These would be your classic casual gamer's games or family games.
Or to be very specific "German school of desing":


sgosaric wrote:
german design ideas and goals:

theme as user interface
For me certainly something that didn't originate somewhere else (even if it's not a feature of all these games). Theme is not used as a goal (immersion, simulation) but as something to help people playing the game, either by creating a proper atmosphere and making the game inviting to new players (these were nongamer friendly games) or by making the connection between theme and mechanics intuitive, thus easing learning and playing the game.

A part of this is also use of theme to create a welcoming atmosphere (but not immersive atmosphere).

simplification
Probably the other side of previous issue. It's reducing everything to its essentials - which depends on your goals. The reason for it is probably the family market (simple to learn, plays in a short time). The consequence of it is why the theme is never more thoroughly developed.

keep them in the game
Something to do with the family market and shorter playing times. As was mentioned there's no player elimination, but mostly it's about keeping players constantly in the running (usually by a fair amount of luck). VP are also common precisely they run against the idea of zero-sum games which are much more definite and competitive.

Non-conflict competition
This has something to do with post ww2 Germany, but also with family market. There has been many strategies around this problem, one is trading (win-win negotiations), then auctions and then we're probably moving to the euro teritory.
Oliver's commentary.

Mezmorki wrote:
German Family games are largely designed to appeal to a broad audience, hence they need to be readily accessible and eliminate as many "barriers to entry" in their gameplay. The biggest barrier from a family game perspective is rule complexity. If its too complex your 10-year old nephew and your 80-year old grandmother aren't going to be interested in learning and playing the game. So great family games need to strike a compelling middle ground. Emphasis is placed on streamlining and focusing the gameplay around a core concept that is easy to teach and understand yet offers sufficient depth to keep the gameplay fresh and dynamic for years to go.
Mezmorki wrote:
Another aspect of Accessibility comes through having designs that keep players engaged throughout the game. Games are most engaging when everyone is in contention for the win, or has a chance at winning. If you know you are going to lose ahead of time, or there is a clear-cut winner, finishing out the rest of the game is considerably less satisfying.

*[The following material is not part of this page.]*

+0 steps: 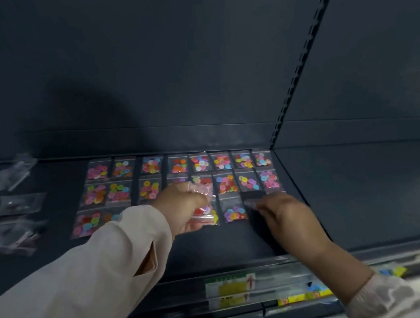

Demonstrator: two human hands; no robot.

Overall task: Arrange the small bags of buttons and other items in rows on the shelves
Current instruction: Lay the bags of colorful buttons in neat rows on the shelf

Of course there is a delicate balance point between "keeping them in the running" and "making players accountable for good/bad play", but an appropriate amount of luck or player-driven balance, or hidden scoring can go a long way towards keeping everyone at least "feeling" like they have a shot at winning.

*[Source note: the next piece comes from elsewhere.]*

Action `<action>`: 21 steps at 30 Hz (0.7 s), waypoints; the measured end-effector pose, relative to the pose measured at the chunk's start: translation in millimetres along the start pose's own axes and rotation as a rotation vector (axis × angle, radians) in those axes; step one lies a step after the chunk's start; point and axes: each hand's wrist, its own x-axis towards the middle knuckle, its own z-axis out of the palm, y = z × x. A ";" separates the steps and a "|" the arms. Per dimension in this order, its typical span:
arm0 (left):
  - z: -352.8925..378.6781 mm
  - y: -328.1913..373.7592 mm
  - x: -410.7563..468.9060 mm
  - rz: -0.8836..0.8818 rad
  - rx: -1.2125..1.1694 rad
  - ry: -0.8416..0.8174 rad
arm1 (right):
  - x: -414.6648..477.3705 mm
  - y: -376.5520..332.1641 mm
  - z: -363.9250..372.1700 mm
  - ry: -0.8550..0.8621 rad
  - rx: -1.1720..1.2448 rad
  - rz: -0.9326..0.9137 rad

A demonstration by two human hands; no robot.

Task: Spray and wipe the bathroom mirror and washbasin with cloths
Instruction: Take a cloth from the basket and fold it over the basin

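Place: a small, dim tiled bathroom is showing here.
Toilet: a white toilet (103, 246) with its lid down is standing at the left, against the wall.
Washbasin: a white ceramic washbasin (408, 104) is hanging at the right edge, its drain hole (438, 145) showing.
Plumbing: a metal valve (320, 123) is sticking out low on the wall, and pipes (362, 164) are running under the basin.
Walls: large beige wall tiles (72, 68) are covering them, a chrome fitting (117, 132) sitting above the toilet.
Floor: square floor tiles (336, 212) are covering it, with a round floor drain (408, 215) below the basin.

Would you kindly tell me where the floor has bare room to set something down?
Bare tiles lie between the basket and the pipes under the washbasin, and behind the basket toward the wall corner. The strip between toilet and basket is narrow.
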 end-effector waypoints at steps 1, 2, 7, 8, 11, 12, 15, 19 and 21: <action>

In contrast, many other schools of design, intended to appeal to more hardcore gamers, are less concerned with giving everyone a chance to catch up, because the desire is for player's strategic choices to have high bearing on their performance and the final outcome of the game.
Mezmorki wrote:
The theme of many family-games is of importance primarily as it is used to enhance the legibility and understanding of the game and also to make sure it doesn't turn people off. A term Lewis Pulsipher uses describe the theme of many German Family games is Pacific. This means that the themes tend to diminish or downplay conflict. Inside the game, this is often manifest as themes about "building up" as opposed to "tearing down."

On the outside, it also means themes are less likely to cause conflicts with the preferences of the intended audience. These are themes that are comfortable. Everyone can get behind (or at least tolerate) trains or medieval European farming. Zombies on the other hand, or other heavy conflict-based themes, are going to alienate a lot more people, which runs counter to the notion of engagement.
Mezmorki wrote:
This concept ties into the above discussion on theme, but it also translates into the actual gameplay mechanics. German Family games do have a fair amount of interaction, often of a very open and chaotic sort (auctions, bidding, etc.). Yet this interaction is almost always framed in a positive and constructive manner (e.g. mutually beneficial trading), not in a hostile manner.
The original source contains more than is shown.